TASK PROMPT:
For the data that follows, give the number of lines in which "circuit" appears. Add nothing to it.

-=-=-

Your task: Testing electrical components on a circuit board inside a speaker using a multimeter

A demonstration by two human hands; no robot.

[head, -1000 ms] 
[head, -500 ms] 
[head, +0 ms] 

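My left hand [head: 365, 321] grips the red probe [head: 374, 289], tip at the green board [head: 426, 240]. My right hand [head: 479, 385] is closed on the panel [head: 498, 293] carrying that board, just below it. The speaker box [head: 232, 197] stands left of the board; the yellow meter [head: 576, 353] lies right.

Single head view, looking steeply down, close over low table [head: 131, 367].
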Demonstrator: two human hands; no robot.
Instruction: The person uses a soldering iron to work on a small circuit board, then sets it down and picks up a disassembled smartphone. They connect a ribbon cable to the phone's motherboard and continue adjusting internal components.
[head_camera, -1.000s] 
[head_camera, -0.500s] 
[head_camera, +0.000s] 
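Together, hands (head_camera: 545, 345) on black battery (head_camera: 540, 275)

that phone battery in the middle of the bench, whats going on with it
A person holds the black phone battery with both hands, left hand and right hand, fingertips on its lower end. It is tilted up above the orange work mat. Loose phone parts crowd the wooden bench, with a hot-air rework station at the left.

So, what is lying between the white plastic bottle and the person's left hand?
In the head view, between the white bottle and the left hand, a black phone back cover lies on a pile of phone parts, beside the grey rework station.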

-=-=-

ANSWER SPACE:
2